◆ **About this exercise**: Take the material below from its first line through the line containing "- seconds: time" and, please, write those lines again exactly.

##### Data extract #####

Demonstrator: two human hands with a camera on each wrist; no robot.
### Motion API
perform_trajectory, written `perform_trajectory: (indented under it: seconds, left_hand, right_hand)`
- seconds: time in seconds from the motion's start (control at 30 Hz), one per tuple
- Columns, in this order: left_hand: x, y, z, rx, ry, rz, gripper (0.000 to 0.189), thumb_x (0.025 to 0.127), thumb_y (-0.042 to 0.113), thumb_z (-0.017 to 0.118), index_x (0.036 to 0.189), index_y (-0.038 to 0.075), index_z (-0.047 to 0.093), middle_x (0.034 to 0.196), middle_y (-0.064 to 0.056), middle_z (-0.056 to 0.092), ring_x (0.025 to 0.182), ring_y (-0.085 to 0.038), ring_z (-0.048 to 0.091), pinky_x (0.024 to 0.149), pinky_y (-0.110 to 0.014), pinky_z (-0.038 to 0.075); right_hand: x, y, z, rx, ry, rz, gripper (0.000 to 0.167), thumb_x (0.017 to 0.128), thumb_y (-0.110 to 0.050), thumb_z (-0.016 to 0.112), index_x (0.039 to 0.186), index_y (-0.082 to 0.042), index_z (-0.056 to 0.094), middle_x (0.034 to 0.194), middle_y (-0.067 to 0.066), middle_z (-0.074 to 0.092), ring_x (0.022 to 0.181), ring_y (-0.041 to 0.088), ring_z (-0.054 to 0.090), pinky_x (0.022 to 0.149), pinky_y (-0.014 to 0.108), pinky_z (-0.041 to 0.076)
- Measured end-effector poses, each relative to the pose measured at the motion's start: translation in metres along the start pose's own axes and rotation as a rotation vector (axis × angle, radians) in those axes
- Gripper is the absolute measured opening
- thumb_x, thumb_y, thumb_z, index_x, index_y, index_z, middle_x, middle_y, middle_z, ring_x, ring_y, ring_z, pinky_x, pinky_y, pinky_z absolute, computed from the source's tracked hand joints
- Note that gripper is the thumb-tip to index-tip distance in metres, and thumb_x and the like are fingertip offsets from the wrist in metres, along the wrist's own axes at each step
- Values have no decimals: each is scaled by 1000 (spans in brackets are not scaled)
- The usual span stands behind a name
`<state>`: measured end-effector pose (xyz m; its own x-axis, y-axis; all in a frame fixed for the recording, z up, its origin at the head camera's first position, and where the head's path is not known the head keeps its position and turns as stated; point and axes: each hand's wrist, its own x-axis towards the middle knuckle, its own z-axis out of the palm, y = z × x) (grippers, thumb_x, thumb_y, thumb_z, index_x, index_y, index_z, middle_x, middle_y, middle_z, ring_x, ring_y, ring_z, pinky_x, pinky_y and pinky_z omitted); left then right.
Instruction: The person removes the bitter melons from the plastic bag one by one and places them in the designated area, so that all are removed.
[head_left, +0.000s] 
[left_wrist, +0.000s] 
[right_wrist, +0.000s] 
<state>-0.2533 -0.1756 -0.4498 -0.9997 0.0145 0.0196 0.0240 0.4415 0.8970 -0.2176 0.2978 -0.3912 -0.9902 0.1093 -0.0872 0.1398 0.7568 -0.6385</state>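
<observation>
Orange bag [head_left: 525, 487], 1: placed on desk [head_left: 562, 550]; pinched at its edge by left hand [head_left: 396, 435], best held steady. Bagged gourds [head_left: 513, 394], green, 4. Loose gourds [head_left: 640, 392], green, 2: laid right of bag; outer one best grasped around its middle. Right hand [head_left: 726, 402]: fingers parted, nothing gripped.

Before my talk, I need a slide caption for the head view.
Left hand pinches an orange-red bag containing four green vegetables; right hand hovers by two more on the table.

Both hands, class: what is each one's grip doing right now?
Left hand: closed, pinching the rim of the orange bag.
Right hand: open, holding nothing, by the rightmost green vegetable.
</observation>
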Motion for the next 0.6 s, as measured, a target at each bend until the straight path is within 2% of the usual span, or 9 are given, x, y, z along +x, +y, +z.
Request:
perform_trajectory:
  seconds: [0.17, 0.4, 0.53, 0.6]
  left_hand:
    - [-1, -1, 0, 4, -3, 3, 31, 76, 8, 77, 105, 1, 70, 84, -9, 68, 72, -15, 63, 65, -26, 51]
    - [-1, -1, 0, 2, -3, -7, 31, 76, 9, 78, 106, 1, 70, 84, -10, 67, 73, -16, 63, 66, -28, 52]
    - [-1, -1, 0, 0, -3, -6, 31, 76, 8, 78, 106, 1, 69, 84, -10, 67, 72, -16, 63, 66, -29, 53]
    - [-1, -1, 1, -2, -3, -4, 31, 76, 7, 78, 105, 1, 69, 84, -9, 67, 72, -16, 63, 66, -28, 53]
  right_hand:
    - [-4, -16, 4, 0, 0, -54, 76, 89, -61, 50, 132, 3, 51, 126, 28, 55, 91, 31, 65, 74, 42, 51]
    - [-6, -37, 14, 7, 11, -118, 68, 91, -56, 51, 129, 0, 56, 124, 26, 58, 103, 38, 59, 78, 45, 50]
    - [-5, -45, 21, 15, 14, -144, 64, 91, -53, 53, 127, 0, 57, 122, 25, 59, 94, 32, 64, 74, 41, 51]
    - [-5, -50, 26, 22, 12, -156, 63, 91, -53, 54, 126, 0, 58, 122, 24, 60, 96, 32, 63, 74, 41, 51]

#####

◆ **Completed task**:
Demonstrator: two human hands with a camera on each wrist; no robot.
### Motion API
perform_trajectory, written `perform_trajectory: (indented under it: seconds, left_hand, right_hand)`
- seconds: time in seconds from the motion's start (control at 30 Hz), one per tuple

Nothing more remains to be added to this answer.